As the Pelicans provided their perspective on a non-playoff year, that was a common theme Thursday. For a second straight season, New Orleans put itself behind the 8-ball right off the bat, struggling to secure victories while fielding short-handed lineups. The Pelicans began 2015-16 at 1-11, then were 0-8 to open ’16-17 before breaking through for a win at Milwaukee on Nov. 10. By the time Holiday returned to the team Nov. 18, New Orleans was already facing a major deficit in the Western Conference.

“I felt like this year we were always playing out of a hole,” New Orleans GM Dell Demps said. “We got off to the 0-8 start, which was tough, with Jrue missing those first games. I never felt like we got out of that hole.

“When we started to finally figure it out and gel and put it together (in March), it seemed like we needed more games (to have enough time to reach the postseason).”

“It was a disappointment overall,” Pelicans Coach Alvin Gentry began his press conference. “It was extremely tough at the start, because of Jrue’s situation (taking care of his wife, Lauren) and not having Jrue. But it was one of those things you can’t do anything about.”

After a poor start sans Holiday during the first month of the season, the Pelicans enjoyed several strong stretches, including separate four-game winning streaks in November and December. They also put together an 8-3 span over the final three weeks of March, but couldn’t sufficiently close a gap on eighth-place Portland and Denver.

New Orleans finished 32-35 in the 67 games Holiday played; for comparison’s sake, the Trail Blazers went 41-41 overall en route to claiming the final Western Conference playoff berth. The Pelicans came up just shy of posting a winning record in a season for the first time in games Holiday played. The four-year Pelican and eight-year NBA veteran will become an unrestricted free agent July 1; Demps and Gentry reiterated Thursday that re-signing him is a top priority this summer.

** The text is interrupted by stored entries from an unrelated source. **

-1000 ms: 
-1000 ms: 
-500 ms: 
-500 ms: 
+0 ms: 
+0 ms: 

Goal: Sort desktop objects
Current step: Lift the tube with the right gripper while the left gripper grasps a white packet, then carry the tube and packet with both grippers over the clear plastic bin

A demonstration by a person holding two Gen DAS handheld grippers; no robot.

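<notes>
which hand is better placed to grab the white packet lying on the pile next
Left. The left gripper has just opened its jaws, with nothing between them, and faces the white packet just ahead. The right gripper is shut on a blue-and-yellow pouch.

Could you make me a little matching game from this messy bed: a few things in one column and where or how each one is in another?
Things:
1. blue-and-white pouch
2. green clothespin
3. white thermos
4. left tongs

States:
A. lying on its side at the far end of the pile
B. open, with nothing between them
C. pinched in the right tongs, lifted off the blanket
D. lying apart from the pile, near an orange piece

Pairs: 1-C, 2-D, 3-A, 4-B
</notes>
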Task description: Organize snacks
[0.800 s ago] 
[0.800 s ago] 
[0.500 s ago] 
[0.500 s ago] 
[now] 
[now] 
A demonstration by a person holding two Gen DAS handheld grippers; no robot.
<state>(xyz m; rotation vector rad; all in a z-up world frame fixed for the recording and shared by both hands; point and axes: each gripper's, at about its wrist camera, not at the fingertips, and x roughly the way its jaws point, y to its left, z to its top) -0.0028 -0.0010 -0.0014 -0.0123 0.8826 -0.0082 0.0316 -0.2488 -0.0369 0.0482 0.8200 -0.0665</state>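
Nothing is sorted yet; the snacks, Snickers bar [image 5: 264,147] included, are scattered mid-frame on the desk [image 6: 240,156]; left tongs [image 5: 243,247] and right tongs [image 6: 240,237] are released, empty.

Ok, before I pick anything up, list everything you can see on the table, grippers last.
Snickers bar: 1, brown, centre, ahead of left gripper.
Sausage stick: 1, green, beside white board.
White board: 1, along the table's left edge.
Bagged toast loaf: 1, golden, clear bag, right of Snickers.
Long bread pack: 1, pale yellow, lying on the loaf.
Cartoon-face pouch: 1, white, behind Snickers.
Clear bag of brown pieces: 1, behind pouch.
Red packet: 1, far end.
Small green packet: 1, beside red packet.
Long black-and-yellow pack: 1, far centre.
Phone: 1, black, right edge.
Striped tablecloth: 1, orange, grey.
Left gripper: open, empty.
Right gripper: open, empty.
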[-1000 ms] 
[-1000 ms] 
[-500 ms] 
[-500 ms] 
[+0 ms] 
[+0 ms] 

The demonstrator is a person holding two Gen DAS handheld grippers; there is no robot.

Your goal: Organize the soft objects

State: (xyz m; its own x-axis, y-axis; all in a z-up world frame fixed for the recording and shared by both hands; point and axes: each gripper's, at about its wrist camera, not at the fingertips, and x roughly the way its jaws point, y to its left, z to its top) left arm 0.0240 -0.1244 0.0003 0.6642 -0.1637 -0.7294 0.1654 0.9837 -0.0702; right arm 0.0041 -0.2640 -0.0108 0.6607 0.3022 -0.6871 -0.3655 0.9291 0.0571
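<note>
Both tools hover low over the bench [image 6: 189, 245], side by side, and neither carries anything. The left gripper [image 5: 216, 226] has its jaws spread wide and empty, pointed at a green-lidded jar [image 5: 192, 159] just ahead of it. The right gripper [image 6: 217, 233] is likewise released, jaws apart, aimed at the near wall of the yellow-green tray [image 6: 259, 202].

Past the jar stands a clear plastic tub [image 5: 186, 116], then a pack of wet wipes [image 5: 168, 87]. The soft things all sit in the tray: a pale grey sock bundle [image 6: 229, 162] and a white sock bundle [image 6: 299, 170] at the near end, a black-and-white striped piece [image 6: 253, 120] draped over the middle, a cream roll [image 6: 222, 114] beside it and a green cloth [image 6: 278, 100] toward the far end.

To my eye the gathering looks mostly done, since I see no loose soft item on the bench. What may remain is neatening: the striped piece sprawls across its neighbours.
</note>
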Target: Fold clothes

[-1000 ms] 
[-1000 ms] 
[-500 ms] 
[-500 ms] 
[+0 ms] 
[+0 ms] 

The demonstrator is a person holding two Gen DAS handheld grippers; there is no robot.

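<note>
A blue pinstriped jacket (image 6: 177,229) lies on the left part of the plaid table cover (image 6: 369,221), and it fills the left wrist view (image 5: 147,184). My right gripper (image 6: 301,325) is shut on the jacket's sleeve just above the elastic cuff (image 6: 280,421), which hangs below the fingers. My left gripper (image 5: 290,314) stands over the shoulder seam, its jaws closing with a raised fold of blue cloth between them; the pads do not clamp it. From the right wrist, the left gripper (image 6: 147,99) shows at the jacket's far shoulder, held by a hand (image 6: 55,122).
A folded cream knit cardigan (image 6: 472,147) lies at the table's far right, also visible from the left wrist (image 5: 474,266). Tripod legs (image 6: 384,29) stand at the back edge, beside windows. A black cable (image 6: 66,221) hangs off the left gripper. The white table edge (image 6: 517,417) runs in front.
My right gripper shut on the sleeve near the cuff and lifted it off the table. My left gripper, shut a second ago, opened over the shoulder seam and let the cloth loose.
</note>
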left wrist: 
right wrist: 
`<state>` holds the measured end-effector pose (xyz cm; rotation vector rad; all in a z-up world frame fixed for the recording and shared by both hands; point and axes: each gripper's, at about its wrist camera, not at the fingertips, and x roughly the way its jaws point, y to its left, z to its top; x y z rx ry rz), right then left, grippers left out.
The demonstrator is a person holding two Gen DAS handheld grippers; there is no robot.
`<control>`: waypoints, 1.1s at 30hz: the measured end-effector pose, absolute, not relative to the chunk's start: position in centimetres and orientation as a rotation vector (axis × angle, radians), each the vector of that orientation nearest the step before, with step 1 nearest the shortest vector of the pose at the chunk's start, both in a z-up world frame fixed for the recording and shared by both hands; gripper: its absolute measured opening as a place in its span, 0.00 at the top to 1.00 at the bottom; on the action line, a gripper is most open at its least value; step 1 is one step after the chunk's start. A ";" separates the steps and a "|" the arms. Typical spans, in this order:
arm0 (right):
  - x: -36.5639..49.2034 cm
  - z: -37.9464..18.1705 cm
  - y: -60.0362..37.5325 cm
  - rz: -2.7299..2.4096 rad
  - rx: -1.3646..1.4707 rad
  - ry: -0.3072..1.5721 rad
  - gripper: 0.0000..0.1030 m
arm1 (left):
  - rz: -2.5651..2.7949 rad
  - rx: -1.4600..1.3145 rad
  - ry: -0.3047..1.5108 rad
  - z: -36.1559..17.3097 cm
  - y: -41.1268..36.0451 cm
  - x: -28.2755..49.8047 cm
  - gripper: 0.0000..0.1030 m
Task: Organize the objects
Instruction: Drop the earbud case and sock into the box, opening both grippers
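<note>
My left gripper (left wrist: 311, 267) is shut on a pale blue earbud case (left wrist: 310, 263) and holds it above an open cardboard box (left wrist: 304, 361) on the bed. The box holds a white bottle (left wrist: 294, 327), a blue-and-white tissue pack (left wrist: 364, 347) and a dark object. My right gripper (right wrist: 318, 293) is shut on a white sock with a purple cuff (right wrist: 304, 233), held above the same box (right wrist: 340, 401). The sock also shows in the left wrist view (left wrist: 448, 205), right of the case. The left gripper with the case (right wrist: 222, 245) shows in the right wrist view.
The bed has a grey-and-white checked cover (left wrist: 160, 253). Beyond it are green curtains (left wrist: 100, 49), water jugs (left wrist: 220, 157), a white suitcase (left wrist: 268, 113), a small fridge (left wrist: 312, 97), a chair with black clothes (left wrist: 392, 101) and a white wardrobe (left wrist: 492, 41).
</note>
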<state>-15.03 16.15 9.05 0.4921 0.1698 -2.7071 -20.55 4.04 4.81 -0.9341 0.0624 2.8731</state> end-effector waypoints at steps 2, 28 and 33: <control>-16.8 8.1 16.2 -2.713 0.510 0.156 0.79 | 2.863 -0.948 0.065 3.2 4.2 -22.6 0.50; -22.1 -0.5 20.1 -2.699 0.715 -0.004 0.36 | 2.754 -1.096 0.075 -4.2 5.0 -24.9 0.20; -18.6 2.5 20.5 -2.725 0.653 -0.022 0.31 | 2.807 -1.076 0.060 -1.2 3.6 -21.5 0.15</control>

Until Holiday’s status is determined in the offseason, it may be difficult for New Orleans to pinpoint specific goals for 2017-18, or where it expects to land in the pecking order of the rugged West. The Pelicans’ best play of ’16-17 arguably took place in March with Cousins and Anthony Davis producing simultaneous big individual performances; the club will try to build upon the chemistry that duo seemed to find not long after coming together.

“I don’t want to get ahead of ourselves, but I think we want to put ourselves in the position to compete at the highest level,” Demps said, when asked if the Pelicans should be viewed as a playoff or championship contender next season. “We’re going to look at all options. We are going to be broad in our search, to find the best possible outcome for this team.

“We feel like we positioned ourselves moving forward. Obviously with DeMarcus and Anthony – and hopefully we can re-sign Jrue, to keep that group together, build the chemistry – we feel like the future is bright.”